Гольдштейн усмехнулся. У старика, как и у отца Залмана, были две замужние дочери.

– У вас, мне помнится, сын в Палестине. Что он пишет?

– Мало пишет. И редко. Сказать правду – до сих пор не знаю, чем мой парень занимается. Здесь он был в «Бейта-ре»[22], ну, стало быть, и там тоже. Знаете, что он в последнем письме написал? – Нохум достал из кармана листок, который, судя по тому, как тот был затёрт, портной показывал всем, кто заходил в мастерскую. – «В этой стране каждая арабская деревня стоит на еврейской земле. Арабы заняли наш дом, пока в нём не было хозяина. Они думали, что мы никогда не вернёмся. Но мы возвращаемся и говорим: или живите с нами в мире, или уходите». Просто не верится, что это мой Шмулик-шалопай такие умные слова написал. И вот что я вам скажу, реб Залман: конечно, Эрец Исроэл для молодых, они должны её строить. И всё-таки, будь у меня возможность, я бы тоже уехал. Только вот капитала у меня нет, а о сертификате могу мечтать, как о звёздочке с неба…

Гольдштейну стало не по себе. Старый портной готов уехать, но у него нет ни денег, ни сертификата. А у него, у доктора Гольдштейна, есть сертификат, который ему не нужен. Как же так? Не совершает ли он роковую ошибку, упорствуя в своём эгоизме? Неожиданно вспомнились слова Подниекса: «Только не всем от этого будет хорошо». Это был явный намёк. Без всякого сомнения, Подниекс имел в виду, что, если Германия оккупирует Латвию, евреям придётся плохо. И не случайно сказал, а намеренно. А потом оскорбился из-за Руты. Ну конечно! Рута – латышка, а Мара – еврейка. Но разве он, Залман Гольдштейн, в Латвии не свой? Сражался за независимость, знаки отличия имеет, а по-латышски говорит лучше некоторых латышей. Так чего ему опасаться?
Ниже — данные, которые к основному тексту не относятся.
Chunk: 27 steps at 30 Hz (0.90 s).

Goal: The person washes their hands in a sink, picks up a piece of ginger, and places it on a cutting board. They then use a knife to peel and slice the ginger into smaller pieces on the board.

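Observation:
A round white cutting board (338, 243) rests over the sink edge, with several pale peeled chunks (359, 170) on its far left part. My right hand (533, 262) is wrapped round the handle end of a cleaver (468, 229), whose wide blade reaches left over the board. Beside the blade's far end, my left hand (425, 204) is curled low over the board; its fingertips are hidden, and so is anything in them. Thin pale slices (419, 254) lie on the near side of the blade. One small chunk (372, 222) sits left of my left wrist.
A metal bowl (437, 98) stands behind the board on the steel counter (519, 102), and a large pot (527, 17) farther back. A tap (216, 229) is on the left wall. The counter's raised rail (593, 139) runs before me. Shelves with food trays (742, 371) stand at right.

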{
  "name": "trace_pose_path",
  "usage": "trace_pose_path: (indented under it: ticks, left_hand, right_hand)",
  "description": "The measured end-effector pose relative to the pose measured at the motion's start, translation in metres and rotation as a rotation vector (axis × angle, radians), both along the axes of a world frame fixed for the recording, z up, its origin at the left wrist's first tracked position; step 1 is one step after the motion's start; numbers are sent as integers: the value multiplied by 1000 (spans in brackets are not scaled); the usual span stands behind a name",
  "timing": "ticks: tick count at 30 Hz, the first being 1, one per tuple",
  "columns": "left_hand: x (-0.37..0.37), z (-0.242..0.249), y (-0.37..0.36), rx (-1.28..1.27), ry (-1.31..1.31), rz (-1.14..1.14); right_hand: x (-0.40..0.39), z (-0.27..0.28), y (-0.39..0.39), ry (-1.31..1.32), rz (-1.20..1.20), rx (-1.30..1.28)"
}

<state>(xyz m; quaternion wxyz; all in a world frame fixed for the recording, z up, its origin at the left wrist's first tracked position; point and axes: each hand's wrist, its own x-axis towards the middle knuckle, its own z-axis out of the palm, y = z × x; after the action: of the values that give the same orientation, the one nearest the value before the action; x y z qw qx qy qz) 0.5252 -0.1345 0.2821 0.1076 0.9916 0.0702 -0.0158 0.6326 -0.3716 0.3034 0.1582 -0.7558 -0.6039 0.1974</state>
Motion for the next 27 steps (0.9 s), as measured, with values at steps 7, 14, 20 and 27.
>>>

Залман шёл домой, погружённый в раздумья. Итак, об увлечении Эстер знают не только все стороны треугольника, но и вездесущий Макс. Это было не самым приятным открытием, но доктор расстроился бы ещё больше, если б узнал, что одним Максом круг посвящённых не ограничивается. В курсе дел подруги была Эмма: отношения Йосефа и Эстер развивались на её глазах. Знал и муж Эммы Натан, только ему, вечно занятому какими-то делами, было не до того, и он через пять минут уже забыл всё, о чём ему с увлечением рассказывала жена. Но любопытная Эмма отслеживала события, и когда Эстер на два месяца исчезла из Риги, сразу поняла, что за этим кроется. И о женитьбе Йосефа, и о том, что он уезжает в Палестину, Эмма не замедлила сообщить Эстер, в уверенности, что та не останется равнодушной. Подруга реагировала слабо, и Эмма разочаровалась, хотя на самом деле её рассказ достиг цели. Эстер Залману не лгала: разрыв с Йосефом, возвращение к мужу, раскаяние – всё было настоящим. Во всяком случае, Эстер искренне старалась восстановить прежние отношения, но рана заживала медленно. И когда через день после ссоры с Залманом раздался звонок, и Эмма сказала, что Йосеф оставил у неё послание для Эстер, тоска, вызванная расставанием, снова дала о себе знать. В конверте, который передала Эмма, было прощальное письмо.